Mushoku Tensei: Jobless Reincarnation, Vol. 3

By Rifuin Na Magonote and Shirotaka. Released in Japan as “Mushoku Tensei – Isekai Ittara Honki Dasu” by Media Factory. Released in North America by Seven Seas. Translated by Paul Cuneo. Adapted by JY Yang.

A lot of people had talked about the influence of Mushoku Tensei on other reincarnation isekais, and I must admit after the first two volumes I wasn’t seeing it. If anything, this series is more interesting for what it doesn’t do, as we see Rudy training up as a child, and at the end of this book he’s still only eleven years old or so. The subplot with Eris in the second volume also seemed fairly unique. But then there was that cliffhanger, with everyone and everything being scattered to the four winds. Unfortunately, we don’t find out anyone else’s fate (though there is a bit at the end that hints about why it happened), but the good news is Rudeus and Eris are fine. The bad news is that they’ve ended up in the middle of the Demon Empire, and their only companion is a Superd, whose mere presence is enough to reduce people to shaking terror. And the better (or worse) news is that this volume has them become… adventurers.

Yes, THIS is what everyone was talking about when they mentioned influence. The guild, the levels, its rules. Unfortunately, Rudeus is in a bit of a bind, as he’s got a plan to a) get back home, and b) restore Ruijerd’s reputation so that everyone does not scream and try to kill him on sight. (He has a tragic backstory.) This requires being a cool adventurer, but that takes lots of time and grinding. Fortunately (?), he has some advice from a god who speaks to him through his dreams (more things we’ve seen in other reincarnation books), and so is able to cheat the system a bit and Make.Levels.Fast. Unfortunately, Rudeus is still the combination of a precocious child and a shiny shut-in, so sometimes he has grand plans and they end up going very badly. It’s not till the end of the book that he works out how to handle their group of three, and by then they’re off to another city.
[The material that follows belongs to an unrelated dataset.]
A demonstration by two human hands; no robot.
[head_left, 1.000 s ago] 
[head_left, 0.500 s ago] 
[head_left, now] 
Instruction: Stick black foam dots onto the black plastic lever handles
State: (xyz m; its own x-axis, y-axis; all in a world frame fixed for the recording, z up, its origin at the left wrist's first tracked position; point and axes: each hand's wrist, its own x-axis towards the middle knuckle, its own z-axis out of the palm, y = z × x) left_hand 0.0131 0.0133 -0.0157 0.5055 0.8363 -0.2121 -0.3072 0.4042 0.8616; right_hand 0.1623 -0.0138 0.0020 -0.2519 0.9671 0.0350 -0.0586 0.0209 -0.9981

Rudeus is the highlight of the book, and the book is at its best when he’s seeing the consequence of a bad decision he’s made, usually involving someone dying. He’s having to grow up fast, and relying on his past life really isn’t helping here. After a couple volumes showing him as a child prodigy, he struggles with exhaustion, his magic isn’t always useful or effective, and he resembles what he is: promising but that’s about it. Eris does not fare quite as well here, for the most part remaining the hothead tsundere girl, though her swordsmanship is miles ahead of Rudy by now and she’s on her way towards being a legend. The debut here is Ruijerd, who is a good strong, silent type, and again at his best when he’s upset, such as when Rudy makes bad decisions and people die. I like him.

It’s clear that this book is the start of an ‘arc’, and I’m not sure when Rudy and Eris will be returning to what’s left of their home. Till then, though, enjoy a volume that’s a bit more like what you’ve read before but still worth reading.